We shall redefine X, Y, XX and YY to include data for all 4 arithmetic operations. In addition, we will add a third feature to each data point. This third feature will carry the information as to whether that data point is for addition, subtraction, multiplication or division. Here, I use 0 to represent +, 1 to represent -, 2 to represent × and 3 to represent ÷. Like this:
X = np.array([[0, 0, 0],
[1, 2, 0],
[2, 1, 0],
[0, 0, 1],
[1, 2, 1],
[2, 1, 1],
[0, 0, 2],
[1, 2, 2],
[2, 1, 2],
[0, 1, 3],
[1, 2, 3],
[2, 1, 3]], dtype='int')
y = np.array([0,
3,
3,
0,
-1,
1,
0,
2,
2,
0,
.5,
2])
XX = []
for a in range(10):
for b in range(10):
XX.append([a, b, 0])
XX = np.asarray(XX, dtype='int')
yy_add = np.add(XX[:,0], XX[:,1])
yy_sub = np.subtract(XX[:,0], XX[:,1])
yy_mul = np.multiply(XX[:,0], XX[:,1])
XX_div = XX[XX[:,1]>0]
yy_div = np.divide(XX_div[:,0], XX_div[:,1])

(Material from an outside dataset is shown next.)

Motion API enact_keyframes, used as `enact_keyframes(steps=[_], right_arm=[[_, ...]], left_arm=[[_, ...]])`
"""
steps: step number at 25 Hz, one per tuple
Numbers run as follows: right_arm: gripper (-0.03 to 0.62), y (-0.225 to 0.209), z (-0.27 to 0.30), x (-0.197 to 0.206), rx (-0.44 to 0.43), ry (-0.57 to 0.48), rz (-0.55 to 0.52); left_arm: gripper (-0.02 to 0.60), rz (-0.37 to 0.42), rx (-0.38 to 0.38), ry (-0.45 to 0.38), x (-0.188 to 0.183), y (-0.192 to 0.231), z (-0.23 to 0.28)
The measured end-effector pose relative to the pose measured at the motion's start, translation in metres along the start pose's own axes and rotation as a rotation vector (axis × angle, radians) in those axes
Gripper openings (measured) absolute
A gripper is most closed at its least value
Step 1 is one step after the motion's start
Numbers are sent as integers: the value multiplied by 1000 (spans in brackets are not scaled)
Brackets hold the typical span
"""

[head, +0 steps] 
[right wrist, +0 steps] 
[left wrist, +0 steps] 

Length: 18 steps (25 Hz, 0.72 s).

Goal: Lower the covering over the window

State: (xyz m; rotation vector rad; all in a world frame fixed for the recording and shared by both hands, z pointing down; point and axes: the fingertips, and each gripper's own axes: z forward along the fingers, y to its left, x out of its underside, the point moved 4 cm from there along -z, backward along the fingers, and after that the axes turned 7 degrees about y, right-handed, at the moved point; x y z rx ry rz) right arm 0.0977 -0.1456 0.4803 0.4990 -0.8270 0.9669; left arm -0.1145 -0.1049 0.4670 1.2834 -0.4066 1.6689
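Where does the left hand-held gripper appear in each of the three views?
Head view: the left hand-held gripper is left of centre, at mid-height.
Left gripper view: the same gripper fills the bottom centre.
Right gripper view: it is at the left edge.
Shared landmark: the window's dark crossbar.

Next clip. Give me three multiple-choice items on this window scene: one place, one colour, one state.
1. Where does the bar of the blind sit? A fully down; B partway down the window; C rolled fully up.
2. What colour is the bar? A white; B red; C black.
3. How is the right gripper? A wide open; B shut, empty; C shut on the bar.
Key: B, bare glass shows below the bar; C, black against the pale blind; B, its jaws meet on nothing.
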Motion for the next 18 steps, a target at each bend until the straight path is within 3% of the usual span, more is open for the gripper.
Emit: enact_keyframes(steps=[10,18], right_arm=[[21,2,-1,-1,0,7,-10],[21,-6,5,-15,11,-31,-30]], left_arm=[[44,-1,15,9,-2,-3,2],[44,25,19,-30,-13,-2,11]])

XX = np.concatenate((XX, XX, XX, XX_div))
XX[100:, 2] = 1
XX[200:, 2] = 2
XX[300:, 2] = 3
yy = np.concatenate((yy_add, yy_sub, yy_mul, yy_div))
i = np.arange(len(XX))
np.random.shuffle(i)
XX = XX[i]
yy = yy[i]
We can inspect the data and convince ourselves that for each row in the data, where the 3rd column of XX is 0, the features add up correctly. And where the 3rd column of XX is 1, the 2nd feature is subtracted from the first correctly. And where the 3rd column of XX is 2, the product of the features is correct. And where the 3rd column of XX is 3, the first feature gets divided by the second correctly.
for n in range(5):
print(XX[n], yy[n])
We get:
[0 3 0] 3.0
[5 3 2] 15.0
[5 5 3] 1.0
[4 3 1] 1.0
[9 7 0] 16.0
Now, X and Y each contain 12 data points rather than 3. The first 3 data points are for addition, the next 3 for subtraction, followed by another 3 for multiplication and another 3 for division. Likewise, XX and YY now contain 3 features (columns) for each data point (row). All 4 arithmetic operations are now included in XX and YY. With these data in hand, we call our fitscore, cv and gsearchcv functions the same way as we did.
callfitscores()
We get:
LinearRegression test score = 0.074
Ridge test score = 0.056
Lasso test score = -0.260
RandomForestRegressor test score = -0.184
GradientBoostingRegressor test score = -0.128
Next, we call:
callcvs()
and we get:
LinearRegression cross_validate test score = 0.061 -0.723 0.227 3e-01
Ridge cross_validate test score = 0.061 -0.722 0.227 3e-01
Lasso cross_validate test score = 0.072 -0.637 0.213 2e-01
RandomForestRegressor cross_validate test score = 0.988 0.979 0.996 5e-03
GradientBoostingRegressor cross_validate test score = 0.875 0.778 0.960 6e-02
And then we call:
callgsearchcvs()
and we find that ensemble trees are still able to get >99% of the answers correct:
Ridge GridSearch best score = 0.066 {'alpha': 100.0}
Lasso GridSearch best score = 0.072 {'alpha': 1.0, 'max_iter': 1000000.0}
RandomForestRegressor GridSearch best score = 0.990 {'n_estimators': 116}
GradientBoostingRegressor GridSearch best score = 0.992 {'learning_rate': 0.1, 'max_depth': 5, 'n_estimators': 297}
Table 5 summarises the test scores.

So far so good. We experimented with:
- linear (addition and subtraction) as well as nonlinear problems (multiplication and division);
- linear models (linear regression, Ridge and Lasso) as well as ensemble trees (random forest and gradient boosting);
- training and testing on separate datasets, as well as training and testing by cross-validation;
- training models with default as well as parameters optimised using scikit-learn’s GridSearchCV.